Uniquely, the new air base that was inaugurated four days ago is the first forward-operating airbase to be commissioned by the IAF in more than two decades. The first lot of the LCA — a squadron of 20 aircraft — is scheduled to be handed over to the IAF in 11 months from now. The second squadron will follow a year later — both are being built at the Hindustan Aeronautics Limited (HAL) unit at Bangalore. Once handed over to the IAF, the LCA’s first base, briefly, will be at a station in South India, from where the fighters will move in batches to Phalodi, the sources said. Moving planes in small batches is a normal IAF procedure. Phalodi has the capacity to handle other aircraft besides deep penetration radars.
Defence Minister A K Antony had told Parliament last month that the first lot of the LCA would be delivered in March 2011. The Air Force is likely to accord ‘initial operational clearance’ by the end of this year.
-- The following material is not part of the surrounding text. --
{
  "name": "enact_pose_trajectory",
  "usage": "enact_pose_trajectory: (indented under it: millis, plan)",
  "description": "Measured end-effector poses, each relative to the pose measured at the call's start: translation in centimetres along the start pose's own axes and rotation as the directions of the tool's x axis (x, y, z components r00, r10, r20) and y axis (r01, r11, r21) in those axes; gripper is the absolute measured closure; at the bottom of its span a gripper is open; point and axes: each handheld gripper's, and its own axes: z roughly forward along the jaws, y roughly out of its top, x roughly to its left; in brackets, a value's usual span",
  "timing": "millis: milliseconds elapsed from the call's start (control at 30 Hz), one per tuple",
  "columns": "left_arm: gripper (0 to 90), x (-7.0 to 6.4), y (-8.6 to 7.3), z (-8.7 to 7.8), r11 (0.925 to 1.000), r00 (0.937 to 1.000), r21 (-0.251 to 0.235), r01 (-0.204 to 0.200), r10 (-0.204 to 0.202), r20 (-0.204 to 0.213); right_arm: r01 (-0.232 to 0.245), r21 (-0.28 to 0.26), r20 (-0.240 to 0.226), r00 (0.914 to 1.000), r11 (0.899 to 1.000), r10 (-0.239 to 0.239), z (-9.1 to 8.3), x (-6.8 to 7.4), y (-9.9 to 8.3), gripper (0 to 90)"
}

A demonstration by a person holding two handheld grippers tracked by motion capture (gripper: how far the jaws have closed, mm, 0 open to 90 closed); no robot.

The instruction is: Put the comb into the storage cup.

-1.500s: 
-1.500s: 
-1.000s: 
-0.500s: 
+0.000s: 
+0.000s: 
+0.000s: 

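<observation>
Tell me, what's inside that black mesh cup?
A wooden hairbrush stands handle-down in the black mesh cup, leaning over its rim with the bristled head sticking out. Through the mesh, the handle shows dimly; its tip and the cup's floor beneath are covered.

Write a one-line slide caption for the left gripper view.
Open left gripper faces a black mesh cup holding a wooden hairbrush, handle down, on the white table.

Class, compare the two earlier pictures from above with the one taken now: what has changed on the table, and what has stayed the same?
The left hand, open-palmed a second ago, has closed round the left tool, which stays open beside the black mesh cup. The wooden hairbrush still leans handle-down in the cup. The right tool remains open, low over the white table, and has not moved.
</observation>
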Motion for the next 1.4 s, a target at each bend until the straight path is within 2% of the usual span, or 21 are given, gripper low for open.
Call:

Phalodi is the sixth IAF base in Rajasthan. It is located almost equidistant from the three existing IAF bases at Jaisalmer, Jodhpur and Nal (Bikaner). The IAF has two others bases in Rajasthan — Suratgarh and Uttarlai (Barmer). Across the border opposite Phalodi are two major Pakistani military bases in Bahawalpur and Rahimyar Khan.
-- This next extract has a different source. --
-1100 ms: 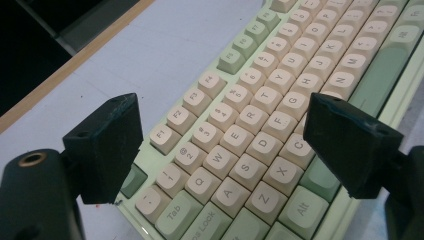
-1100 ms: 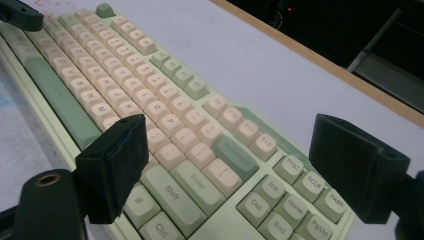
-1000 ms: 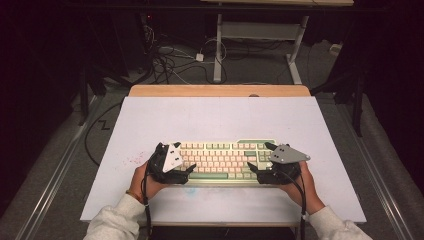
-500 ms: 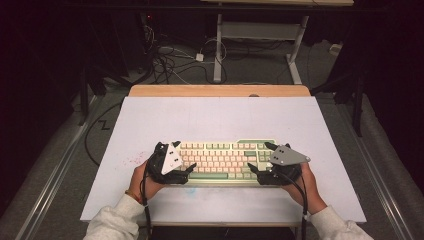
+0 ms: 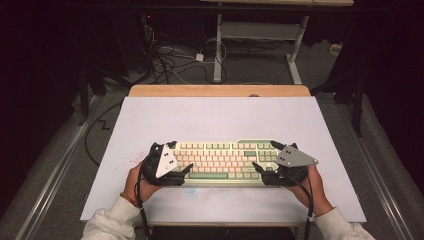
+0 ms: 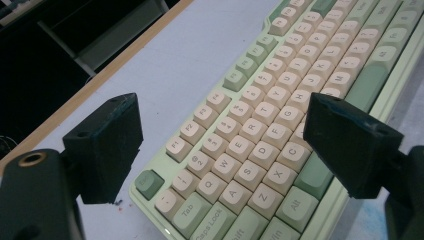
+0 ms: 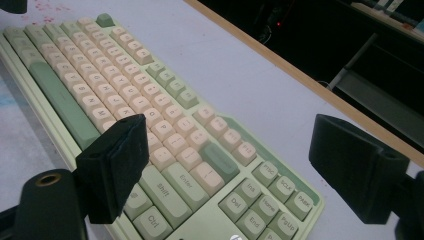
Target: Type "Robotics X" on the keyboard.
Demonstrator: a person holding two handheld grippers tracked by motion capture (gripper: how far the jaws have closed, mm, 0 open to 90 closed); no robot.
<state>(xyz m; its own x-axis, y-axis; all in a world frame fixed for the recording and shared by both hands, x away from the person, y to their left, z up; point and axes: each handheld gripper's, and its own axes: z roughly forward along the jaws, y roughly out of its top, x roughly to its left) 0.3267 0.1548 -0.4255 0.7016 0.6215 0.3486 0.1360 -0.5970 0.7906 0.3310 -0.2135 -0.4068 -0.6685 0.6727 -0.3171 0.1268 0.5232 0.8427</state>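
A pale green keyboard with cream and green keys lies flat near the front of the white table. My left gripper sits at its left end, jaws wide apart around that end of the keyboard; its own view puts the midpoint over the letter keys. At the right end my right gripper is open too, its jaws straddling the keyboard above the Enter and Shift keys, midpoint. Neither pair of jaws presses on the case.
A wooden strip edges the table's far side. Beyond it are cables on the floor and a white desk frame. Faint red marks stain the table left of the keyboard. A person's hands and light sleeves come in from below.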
In the past two decades, the IAF had not commissioned or operationalised a new base as it had focused on improving infrastructure in the existing bases across the country — some 70 in number. In the past two years, the IAF has reopened defunct advanced landing grounds at Nyoma, Fukche and Daulet Beg Oldie — all in Ladakh. The forces have a requirement for more than 200 LCA-type aircraft to replace the ageing lot of MiG 21 series of fighters. An additional $ 538.2 million (about Rs 2,500 crore) has been approved by the government for the LCA Phase-II programme. For this, the engines are to be selected soon.